THE
MONUMENT
by
Colleen Wagner
Felix Culpa and Rumble Productions
Performance Works, Granville Island
November 11–27
$24/$20
604-257-0366 or www.festivalboxoffice.com
I've been looking forward to this
for a long time. After months of lightweight comedies and musicals,
the always reliable Felix Culpa and Rumble Productions hook up
to bring us a heavyweight Governor General's Award winning drama
about war crimes. Montreal playwright Colleen Wagner barely registers
on my Canadian theatre radar screen, but then neither did Montrealer
Carol Fréchette until her amazing Elisa's
Skin knocked
us all out.
Staged arena-style on Andreas Kahre's grimly functional set,
an oblong platform studded with obtrusions that look like barely
buried coffins, the show opens with a bang, literally, a theatre-shaking
explosion followed by an almost subliminal thrumming in a very
effective sound design by Noah Drew. We're in a postwar landscape
where Stetko, a young fighter, stands accused of ethnic cleansing.
Apparently a sexual psychopath, he laughingly admits to having
raped and then killed 23 girls and women at a detention camp.
He offers half-hearted excuses: he was only 17 and the peer pressure
was huge, if he didn't do it they'd think he was a sympathizer
and kill his family. "I didn't care who won the war. It
was just a job." All this is pretty chilling and it all
rings true of what we've read and heard of such young men in
those circumstances--all but his constant refrain about "coming" during
the rapes. He couldn't come, he wanted to come, he tried to come.
Would even a psychopath talk that way to strangers, especially
his accusers? And don't we know that rape is all about power,
not sex?
The other character in this two-hander is a woman named Mejra,
obviously of the other tribe or ethnicity, who has somehow managed
to secure the right to make Stetko a deal. He can save his life
if he agrees to become, in effect, Mejra's slave.
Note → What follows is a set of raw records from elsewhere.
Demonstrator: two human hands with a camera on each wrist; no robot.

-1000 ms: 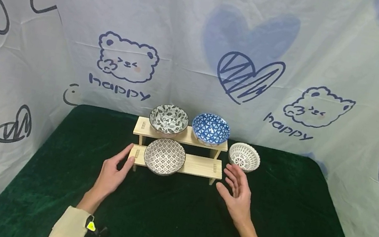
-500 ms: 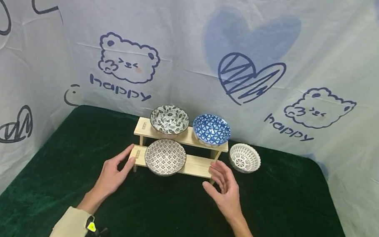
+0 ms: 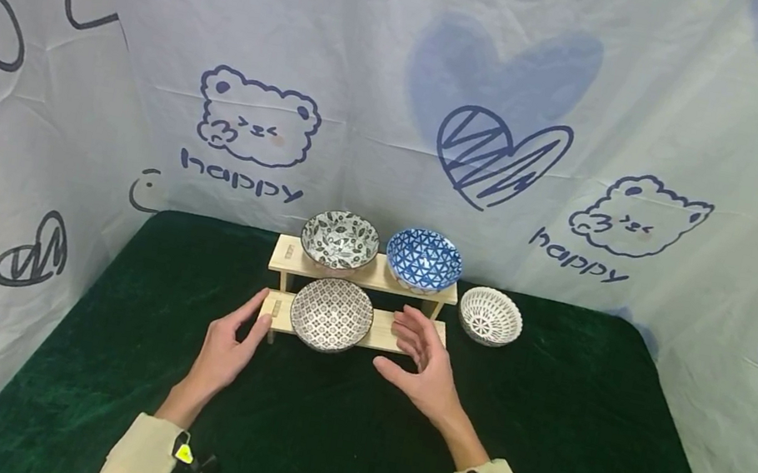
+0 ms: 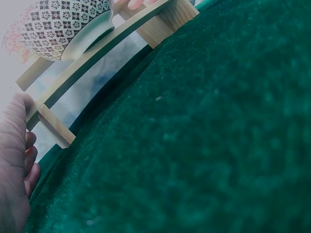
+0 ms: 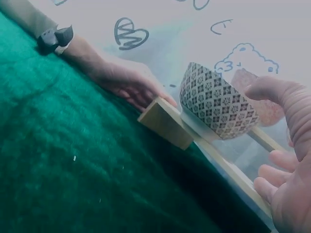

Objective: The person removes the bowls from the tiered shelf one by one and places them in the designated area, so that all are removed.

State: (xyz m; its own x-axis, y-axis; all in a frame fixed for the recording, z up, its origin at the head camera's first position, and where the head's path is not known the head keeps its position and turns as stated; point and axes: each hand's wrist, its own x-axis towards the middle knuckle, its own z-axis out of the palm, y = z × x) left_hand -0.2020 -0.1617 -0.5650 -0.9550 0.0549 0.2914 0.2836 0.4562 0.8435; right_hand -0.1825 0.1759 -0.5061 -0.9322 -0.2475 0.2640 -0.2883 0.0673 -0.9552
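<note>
On green velvet cloth [image 3: 312, 445]: round brown-and-white ceramic bowl [image 3: 330, 314] on near oblong pale-wood shelf [image 3: 380, 331], with left hand [image 3: 224, 349] gripping left end, right hand [image 3: 427, 373] spread just right of bowl, possible tipping from leftward nudge.

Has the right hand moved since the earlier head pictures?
Yes, the right hand has moved left across the lower wooden shelf, from just beyond its right end toward the diamond-patterned bowl.
</note>
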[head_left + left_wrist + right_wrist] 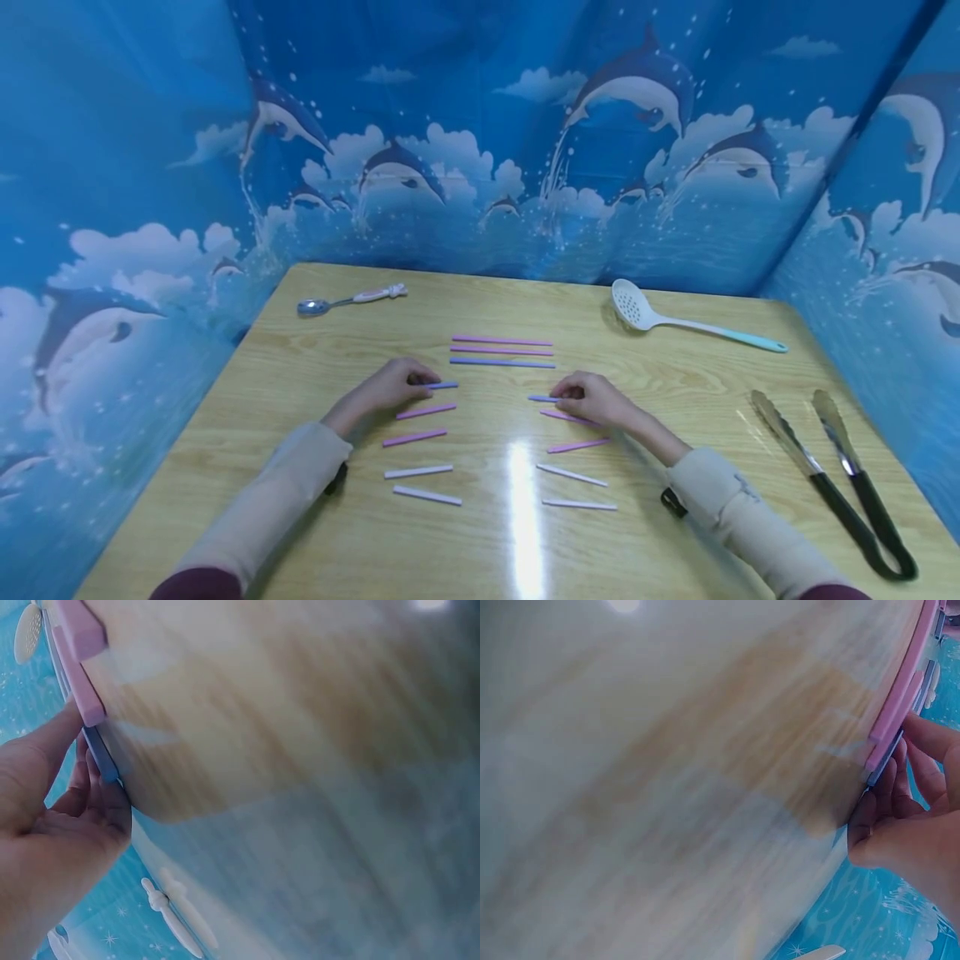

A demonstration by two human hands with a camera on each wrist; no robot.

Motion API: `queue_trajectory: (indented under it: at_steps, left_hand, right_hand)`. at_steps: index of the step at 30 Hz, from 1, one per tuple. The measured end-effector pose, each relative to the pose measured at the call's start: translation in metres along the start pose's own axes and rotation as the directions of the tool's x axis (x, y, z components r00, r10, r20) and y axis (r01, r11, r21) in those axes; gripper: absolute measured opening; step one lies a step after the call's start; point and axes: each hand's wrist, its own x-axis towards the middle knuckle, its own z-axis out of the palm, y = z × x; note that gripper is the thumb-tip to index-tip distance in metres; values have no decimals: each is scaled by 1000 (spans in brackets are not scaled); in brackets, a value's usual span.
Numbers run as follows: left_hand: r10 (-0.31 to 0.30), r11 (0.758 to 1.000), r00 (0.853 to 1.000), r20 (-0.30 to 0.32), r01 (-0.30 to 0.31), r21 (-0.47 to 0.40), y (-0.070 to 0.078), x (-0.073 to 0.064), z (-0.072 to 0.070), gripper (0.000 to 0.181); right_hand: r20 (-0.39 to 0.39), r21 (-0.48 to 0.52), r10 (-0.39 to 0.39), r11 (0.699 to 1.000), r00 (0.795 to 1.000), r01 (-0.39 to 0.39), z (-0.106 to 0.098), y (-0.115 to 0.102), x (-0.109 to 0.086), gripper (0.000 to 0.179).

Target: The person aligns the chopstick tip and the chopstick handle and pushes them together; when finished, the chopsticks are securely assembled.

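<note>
While left hand [396,383] and right hand [594,400] each pinch a blue stick [446,385] mid-frame, light contact should leave nearby pink sticks [426,411] undisturbed.

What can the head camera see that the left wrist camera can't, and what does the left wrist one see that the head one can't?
Only the head view shows the right hand, the black-handled tongs and the white sticks.

Only the left wrist view shows a close-up of the flat ends of two pink sticks; I can't spot any extra thing there.

Both show the left hand pinching a blue stick, plus pink sticks, the slotted spoon and the table.
</note>
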Motion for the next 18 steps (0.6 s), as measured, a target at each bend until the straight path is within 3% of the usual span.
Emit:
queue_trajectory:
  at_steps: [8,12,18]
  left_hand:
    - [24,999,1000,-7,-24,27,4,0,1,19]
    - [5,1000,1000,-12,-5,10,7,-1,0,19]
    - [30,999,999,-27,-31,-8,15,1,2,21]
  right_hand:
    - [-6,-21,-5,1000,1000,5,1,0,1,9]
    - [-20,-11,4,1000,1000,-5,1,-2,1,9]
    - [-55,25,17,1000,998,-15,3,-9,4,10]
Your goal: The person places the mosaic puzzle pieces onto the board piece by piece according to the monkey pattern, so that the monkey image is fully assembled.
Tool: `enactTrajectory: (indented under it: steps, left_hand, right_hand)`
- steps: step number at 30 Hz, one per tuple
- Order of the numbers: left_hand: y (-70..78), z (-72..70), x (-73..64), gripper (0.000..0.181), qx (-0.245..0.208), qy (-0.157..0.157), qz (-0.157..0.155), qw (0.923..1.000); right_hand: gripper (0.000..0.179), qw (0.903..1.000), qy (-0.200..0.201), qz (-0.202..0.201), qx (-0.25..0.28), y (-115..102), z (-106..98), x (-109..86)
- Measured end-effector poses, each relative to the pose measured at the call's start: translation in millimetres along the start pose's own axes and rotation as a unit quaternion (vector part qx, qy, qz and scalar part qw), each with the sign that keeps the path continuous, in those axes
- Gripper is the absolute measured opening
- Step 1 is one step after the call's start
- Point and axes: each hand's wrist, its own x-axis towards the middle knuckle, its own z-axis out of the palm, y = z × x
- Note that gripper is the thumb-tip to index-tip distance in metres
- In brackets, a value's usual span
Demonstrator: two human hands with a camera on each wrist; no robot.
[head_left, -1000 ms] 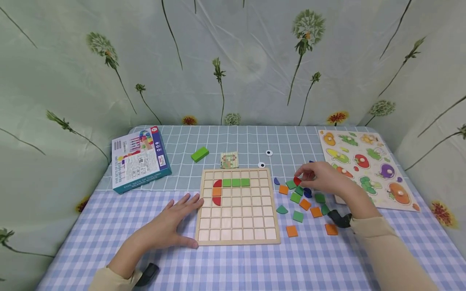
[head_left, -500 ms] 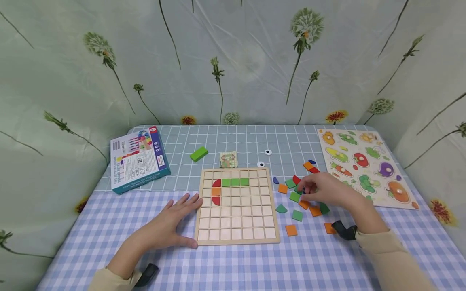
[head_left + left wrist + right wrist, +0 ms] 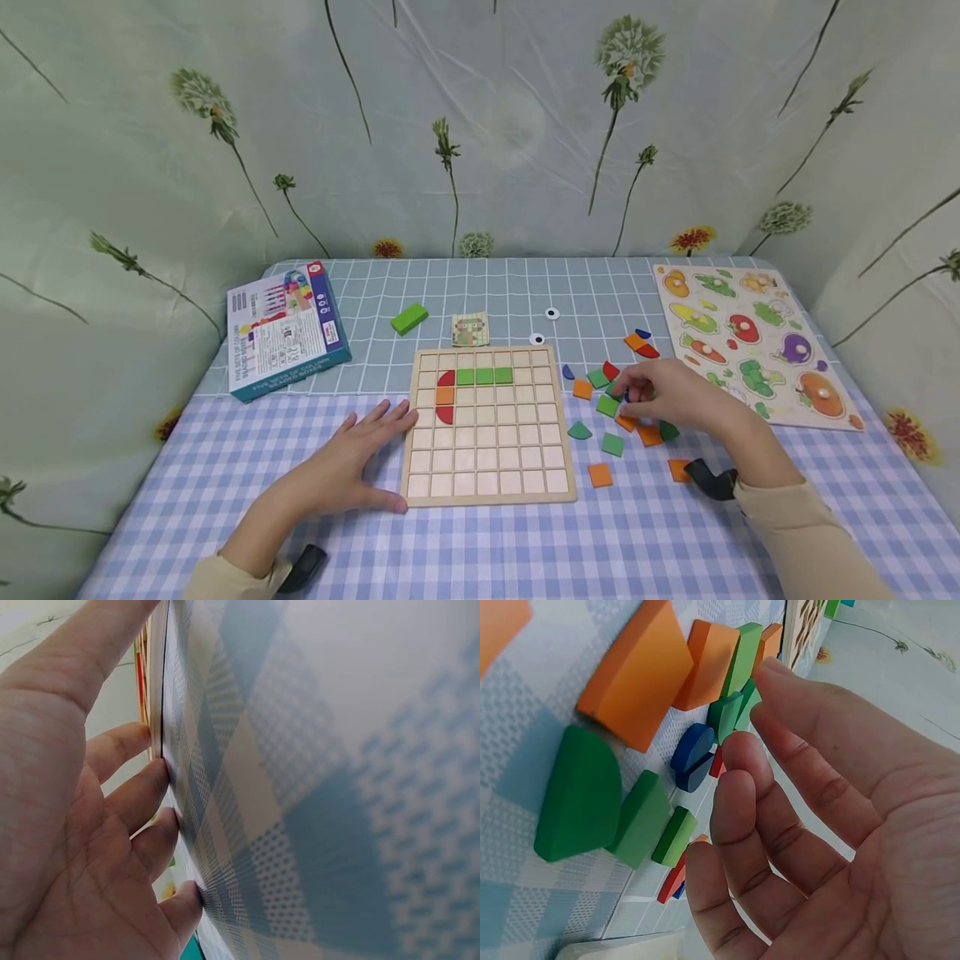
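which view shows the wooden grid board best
The head view: it shows the wooden grid board from above, almost unobstructed, with its rows and columns of cells easy to make out. The left wrist view catches just a thin stretch of its edge, and the right wrist view only a small part at the top of the picture.

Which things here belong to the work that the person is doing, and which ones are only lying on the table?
Seem to belong to the work:
wooden grid board
coloured pieces set in it
loose coloured pieces by the right hand
picture card, perhaps the pattern

Likely just lying about:
printed box
green block
two googly eyes
vegetable puzzle board
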Motion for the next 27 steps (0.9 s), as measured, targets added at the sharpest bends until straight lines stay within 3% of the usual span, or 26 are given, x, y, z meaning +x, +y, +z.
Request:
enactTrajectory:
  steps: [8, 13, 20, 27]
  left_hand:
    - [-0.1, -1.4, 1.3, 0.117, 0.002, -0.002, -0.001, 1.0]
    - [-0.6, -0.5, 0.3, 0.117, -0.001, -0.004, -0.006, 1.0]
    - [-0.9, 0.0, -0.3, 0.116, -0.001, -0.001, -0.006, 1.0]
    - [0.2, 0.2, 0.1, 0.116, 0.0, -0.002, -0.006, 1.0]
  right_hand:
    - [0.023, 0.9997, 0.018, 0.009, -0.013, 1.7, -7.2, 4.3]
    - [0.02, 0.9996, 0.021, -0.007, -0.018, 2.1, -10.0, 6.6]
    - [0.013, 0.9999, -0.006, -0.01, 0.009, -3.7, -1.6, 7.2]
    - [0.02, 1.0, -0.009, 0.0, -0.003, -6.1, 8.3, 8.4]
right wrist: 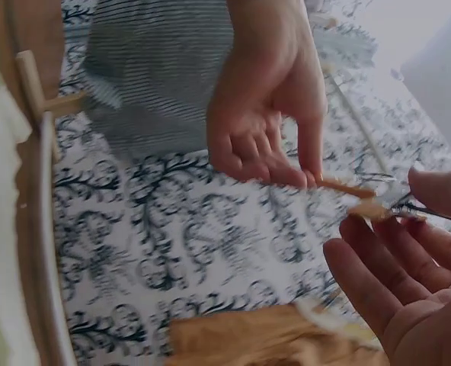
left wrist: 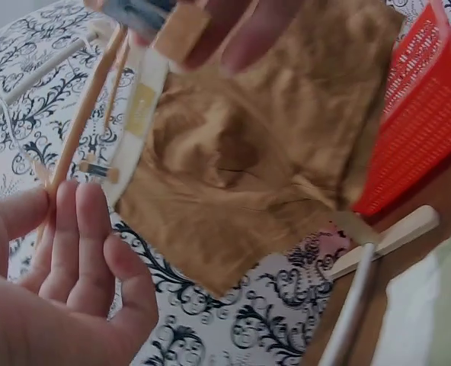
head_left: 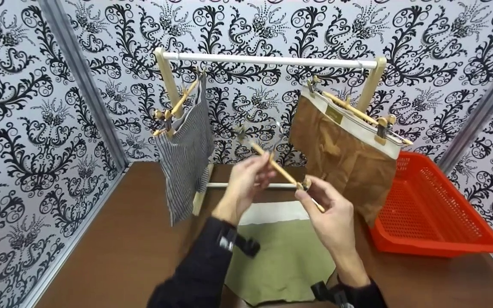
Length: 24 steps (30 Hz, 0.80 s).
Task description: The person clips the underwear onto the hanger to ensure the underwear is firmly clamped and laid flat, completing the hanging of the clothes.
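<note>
Both hands hold a wooden clip hanger point(head_left: 284, 172) in the air, in front of the rack. My left hand point(head_left: 246, 179) pinches its bar near the middle with thumb and fingers. At the bar's near end, my right hand point(head_left: 330, 209) pinches a wooden clip point(head_left: 304, 184) between thumb and fingers; the right wrist view shows this clip point(right wrist: 369, 209) at the fingertips. Below the hands, olive-green shorts point(head_left: 283, 256) with a white waistband lie flat on the brown table point(head_left: 144, 244).
A rack with a white rail point(head_left: 268, 60) stands behind. Striped grey shorts point(head_left: 188, 158) hang at its left on a clip hanger, brown shorts point(head_left: 345, 158) at its right on another. A red plastic basket point(head_left: 435, 205) sits at the right. Patterned wallpaper point(head_left: 255, 25) encloses the table.
</note>
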Available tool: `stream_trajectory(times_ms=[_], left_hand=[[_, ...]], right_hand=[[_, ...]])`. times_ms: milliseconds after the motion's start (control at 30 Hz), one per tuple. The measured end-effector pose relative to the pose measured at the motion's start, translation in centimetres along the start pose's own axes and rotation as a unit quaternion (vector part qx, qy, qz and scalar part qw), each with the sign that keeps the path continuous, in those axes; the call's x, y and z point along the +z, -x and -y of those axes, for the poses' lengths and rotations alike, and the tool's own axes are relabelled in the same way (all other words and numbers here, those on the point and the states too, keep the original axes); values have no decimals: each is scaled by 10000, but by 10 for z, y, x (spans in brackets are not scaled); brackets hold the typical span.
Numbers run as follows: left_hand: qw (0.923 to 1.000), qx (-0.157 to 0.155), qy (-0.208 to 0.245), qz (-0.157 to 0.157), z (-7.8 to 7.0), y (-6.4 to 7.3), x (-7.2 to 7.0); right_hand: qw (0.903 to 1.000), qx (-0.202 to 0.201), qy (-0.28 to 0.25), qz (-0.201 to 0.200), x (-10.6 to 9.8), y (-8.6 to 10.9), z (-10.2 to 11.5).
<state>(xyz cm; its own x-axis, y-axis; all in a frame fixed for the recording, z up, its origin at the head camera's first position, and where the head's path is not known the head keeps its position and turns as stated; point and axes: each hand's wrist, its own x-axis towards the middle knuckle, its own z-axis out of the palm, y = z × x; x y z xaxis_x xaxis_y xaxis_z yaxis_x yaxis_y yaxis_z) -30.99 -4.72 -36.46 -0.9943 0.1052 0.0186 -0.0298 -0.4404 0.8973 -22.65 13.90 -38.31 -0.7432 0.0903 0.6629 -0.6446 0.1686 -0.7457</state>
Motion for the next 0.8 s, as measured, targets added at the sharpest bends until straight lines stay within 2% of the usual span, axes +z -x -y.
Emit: stream_trajectory(times_ms=[67, 167, 300, 400, 500, 600, 800], left_hand=[[9996, 12, 235, -144, 15, 5, -7], [9986, 53, 497, -180, 33, 12, -18], [9987, 176, 476, -107, 51, 21, -36], [9979, 309, 506, -243, 59, 26, -54], [9959, 536, 579, -451, 62, 30, -72], [9937, 752, 565, -610, 58, 33, -87], [9932, 971, 362, -529, 42, 32, -103]], right_hand=[[9993, 348, -99, 66, -2, 2, -9], [9967, 783, -159, 133, -4, 1, -19], [9920, 1227, -209, 198, -8, -2, -29], [9880, 1518, -249, 168, -13, -6, -35], [9865, 1604, -299, 105, -21, -12, -40], [9862, 1569, -494, 175, -29, -19, -45], [9816, 1476, -1045, 608, -43, -27, -52]])
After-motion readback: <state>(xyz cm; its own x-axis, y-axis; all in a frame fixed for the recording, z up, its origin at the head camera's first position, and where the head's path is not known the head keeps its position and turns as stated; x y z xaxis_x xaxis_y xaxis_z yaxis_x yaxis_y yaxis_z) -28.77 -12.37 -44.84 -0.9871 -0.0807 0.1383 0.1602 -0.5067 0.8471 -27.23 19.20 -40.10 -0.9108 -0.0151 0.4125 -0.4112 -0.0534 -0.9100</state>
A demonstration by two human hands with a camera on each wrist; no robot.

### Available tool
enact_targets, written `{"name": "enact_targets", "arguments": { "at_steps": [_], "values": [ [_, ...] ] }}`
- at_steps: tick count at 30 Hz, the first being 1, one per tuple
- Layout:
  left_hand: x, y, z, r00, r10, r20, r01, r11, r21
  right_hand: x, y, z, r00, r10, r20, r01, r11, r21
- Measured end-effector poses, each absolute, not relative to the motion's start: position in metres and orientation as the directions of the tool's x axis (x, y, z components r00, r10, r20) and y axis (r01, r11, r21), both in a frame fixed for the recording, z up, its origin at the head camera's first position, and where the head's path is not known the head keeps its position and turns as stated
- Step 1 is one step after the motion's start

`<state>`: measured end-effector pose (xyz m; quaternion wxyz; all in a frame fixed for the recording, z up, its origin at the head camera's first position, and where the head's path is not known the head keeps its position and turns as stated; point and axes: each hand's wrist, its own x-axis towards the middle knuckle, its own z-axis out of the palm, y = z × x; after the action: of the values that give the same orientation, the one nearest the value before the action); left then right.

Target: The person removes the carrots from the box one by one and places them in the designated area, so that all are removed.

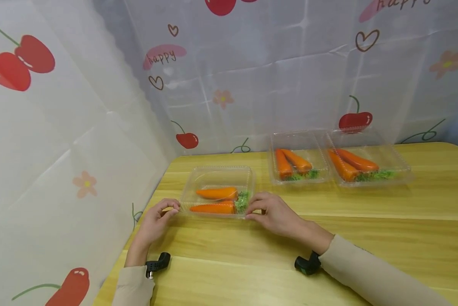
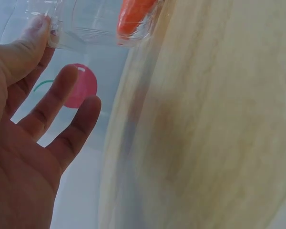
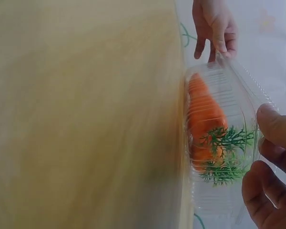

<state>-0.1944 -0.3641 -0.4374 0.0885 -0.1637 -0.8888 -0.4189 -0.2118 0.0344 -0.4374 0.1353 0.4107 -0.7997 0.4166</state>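
A clear plastic clamshell box [image 1: 218, 178] sits on the left part of the table, its lid down. Inside lie two orange carrots [image 1: 215, 208] with green leafy tops [image 1: 242, 200] pointing right. At the box's left front corner, my left hand [image 1: 154, 224] pinches the rim between thumb and index finger; its other fingers [image 2: 76, 129] are spread apart in the left wrist view. My right hand [image 1: 277, 216] pinches the rim at the right front corner. In the right wrist view the box's side wall [image 3: 243, 191] shows, with both hands at its edge.
Two more clear boxes stand at the back of the wooden table [image 1: 229, 263]: a middle box [image 1: 299, 140] and a right box [image 1: 389, 159], each holding two carrots. Cherry-print sheeting [image 1: 251, 85] rises behind the table and along its left side.
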Motion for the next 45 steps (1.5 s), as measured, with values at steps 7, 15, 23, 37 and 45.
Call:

He grudgingly
agrees. For the rest of this long one-act, Mejra insults, hectors
and beats the chained and tethered young man, and eventually
makes him dig up some of the bodies of the women he raped and
killed. Gradually, as appears to be the plan, Stetko becomes
more human and Mejra reveals the specific stakes she has in this
game.
Okay, it's not exactly a game. It's a parable or allegory, an
ethnic holocaust reduced to two characters in an abstract, nameless,
placeless landscape acting out a ritual made possible only by
our acceptance of questionable theatrical conventions. Why and
how did she get the power to save him from execution? And why
doesn't he just escape or overpower her? Yes, he's shackled with
a variety of elaborate props. But realistically, he could crush
her at any given moment, especially as the spectacularly muscular
actor, Stuart Pierre, is substantially bigger and obviously stronger
than the actress, Linda Quibell.
Of course, the conventions of staging here are not fully realistic--when
Mejra beats Stetko, it's done via stylized sound and lighting
effects--although they sometimes are, as when Stetko literally
digs down through a couple of feet of dirt to disinter the bodies.
But if we are to take the subject matter of the play seriously,
as we are clearly intended to do, the people and events must
be absolutely real to us. The script's lack of specificity and
realism fatally undermines its inarguably good, if overly earnest,
intentions. Director David Bloom hasn't found a way to successfully
reconcile the contradictory elements of subject and style.
Given the challenges of this material, the actors do a very
fine job. Pierre makes Stetko's callow consciencelessness entirely
believable, and his personal, visceral attractiveness makes us
want to see him redeem himself. Quibell absolutely commits to
Mejra's towering rage and grief. But ultimately the all too real
issues of war and its evils, justice, retribution and reconciliation
remain too distanced and abstracted to affect us the way they
should. How did this play ever win a GG award?